Now, I don't take claims of sexism lightly. I am a raging feminist - which, by the way, Carly Fiorina, means promoting justice for women and championing for women to be treated as equals, not trumpeting the bankrupt theory that women have the sensibilities of children and can't defend themselves - and I don't like intrusive probes into the lives of children or questions about the values of working moms, but let's get real. This a campaign. Rude questions and tasteless comments are par for the course, as John McCain himself very well knows. He could have warned her.

Unfortunately, it's just Palin's bad luck that the Republican vetting machine broke down on the job and now she has to suffer in the space of a few days through the same kind of overwhelming media scrutiny of family, values, career, background, and much, much more that Obama, Biden, and, yes, McCain have had the luxury of suffering for months. So, in deference to this political match-up, let's all lock our righteous indignation in the basement for a while and play fair. Heck, as a good faith effort, I'll even take Palin's family, her religion, her stance on abortion, and her ridiculous claim that she is following in the footsteps of Hillary off the table.

What Palin's speech also tells us, however, is that playing fair isn't what this election is about. In the same breath, Palin offered us a compelling but inflated personal story meant to pluck our heartstrings and a vengeful, and frequently false, excoriation of her opponent that provides little tangible evidence as to why she herself is qualified for this esteemed office.

Palin lauded her accomplishments as mayor and governor, including ethics reform and reforming the "abuse of earmarks", but she forgot to acknowledge her missteps, including her original support for the mother of all earmarks, the Bridge to Nowhere, and the pending investigation into her own potentially unethical behavior in what's now known as "Troopergate."

Palin said Obama never "authored a single major law or reform - not even in the State senate," a claim that we have long known to be false.

Palin tells us that she want to "challenge the status quo, to serve the common good, and to leave this nation better than we found it," while representing a party that, in the past eight years, has not delivered on not one of those promises.

Palin mocks Obama's position as a community organizer as one without "actual responsibilities" and says that's not what we need in the White House, but forgets that community organizers are by very definition bi-partisan champions and were driving forces behind the Civil Rights movement and feminism.
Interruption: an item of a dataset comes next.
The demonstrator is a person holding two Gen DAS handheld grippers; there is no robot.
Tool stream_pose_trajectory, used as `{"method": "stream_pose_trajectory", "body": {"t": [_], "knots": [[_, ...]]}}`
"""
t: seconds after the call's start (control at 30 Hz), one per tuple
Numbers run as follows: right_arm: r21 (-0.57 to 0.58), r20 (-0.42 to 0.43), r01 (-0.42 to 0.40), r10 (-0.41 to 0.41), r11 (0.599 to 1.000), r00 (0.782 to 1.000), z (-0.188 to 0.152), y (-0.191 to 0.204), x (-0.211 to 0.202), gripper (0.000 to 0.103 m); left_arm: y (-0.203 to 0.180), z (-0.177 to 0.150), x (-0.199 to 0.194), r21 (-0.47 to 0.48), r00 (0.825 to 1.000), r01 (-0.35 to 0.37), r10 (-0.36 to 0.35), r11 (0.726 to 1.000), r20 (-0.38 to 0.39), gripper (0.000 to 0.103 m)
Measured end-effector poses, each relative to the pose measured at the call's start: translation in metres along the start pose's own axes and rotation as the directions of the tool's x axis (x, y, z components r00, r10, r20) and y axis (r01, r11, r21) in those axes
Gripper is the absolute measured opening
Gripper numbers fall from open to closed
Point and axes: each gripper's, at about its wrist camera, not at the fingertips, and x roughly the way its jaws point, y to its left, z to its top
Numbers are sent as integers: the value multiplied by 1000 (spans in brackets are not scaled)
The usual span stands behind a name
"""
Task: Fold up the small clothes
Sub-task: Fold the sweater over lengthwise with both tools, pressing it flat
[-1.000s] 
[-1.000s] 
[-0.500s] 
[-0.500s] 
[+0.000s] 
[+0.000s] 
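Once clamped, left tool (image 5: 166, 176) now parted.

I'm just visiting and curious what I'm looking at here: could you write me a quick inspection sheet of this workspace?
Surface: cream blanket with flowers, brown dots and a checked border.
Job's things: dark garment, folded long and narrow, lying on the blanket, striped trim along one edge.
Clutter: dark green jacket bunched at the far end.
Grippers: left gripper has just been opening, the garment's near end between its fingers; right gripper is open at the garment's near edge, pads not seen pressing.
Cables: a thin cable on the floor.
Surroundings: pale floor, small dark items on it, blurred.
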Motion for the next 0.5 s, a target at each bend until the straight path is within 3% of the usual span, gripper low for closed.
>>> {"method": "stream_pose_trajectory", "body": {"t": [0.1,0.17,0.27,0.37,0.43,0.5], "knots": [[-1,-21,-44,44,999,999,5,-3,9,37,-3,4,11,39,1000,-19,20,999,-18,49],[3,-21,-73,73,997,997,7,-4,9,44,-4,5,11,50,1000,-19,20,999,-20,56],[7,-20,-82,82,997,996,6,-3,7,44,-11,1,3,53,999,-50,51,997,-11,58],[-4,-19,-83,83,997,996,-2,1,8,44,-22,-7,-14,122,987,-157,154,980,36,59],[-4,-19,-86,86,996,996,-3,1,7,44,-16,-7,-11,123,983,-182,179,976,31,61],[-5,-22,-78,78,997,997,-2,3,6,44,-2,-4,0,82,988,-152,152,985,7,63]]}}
For those community organizers out there whose valuable contributions to the heart of the democratic process were also discounted by the McCain campaign, the Obama camp thanks you in advance for your vote.

This, of course, is only the beginning. But boy, was her delivery spot on.

Despite Palin's poise and the poisonous rhetoric that stirred her party's base, what the McCain campaign has given us is not a candidate, but a contradiction.

Instead of a defined vision of foreign policy, Palin trots out jingoism. Instead of a discussion of how to help a suffering economy, she gives us well-worn truisms about McCain that are somehow supposed to placate us. Instead of a detailed vision of what change in America means (something Obama explicitly outlined in his history-making speech last week), she champions the war abroad while ignoring the raging battle at home.

I don't know about you, but Palin's rhetorical slap-and-tickle didn't seal the deal for me. Instead, it took a great deal of the shine off of the GOP's newest star. Not only does her speech stand in stark contrast to Biden's pointed but professional one, but it also doesn't hold a candle to Obama's. And why? It has nothing to do with the fact that he's a masterful speaker or that he packed a stadium. It's because Obama's speech, in form and in function, held up a mirror to his voters and said, "Look at you. Look what you can do to improve your lives, improve your country, improve the world," and then it showed the voters exactly how to do it.

Palin's speech, however, simply held up a mirror to herself in an attempt to perfect her own image as a maverick and a firebrand.

That tells me exactly which ticket is really putting "Country First."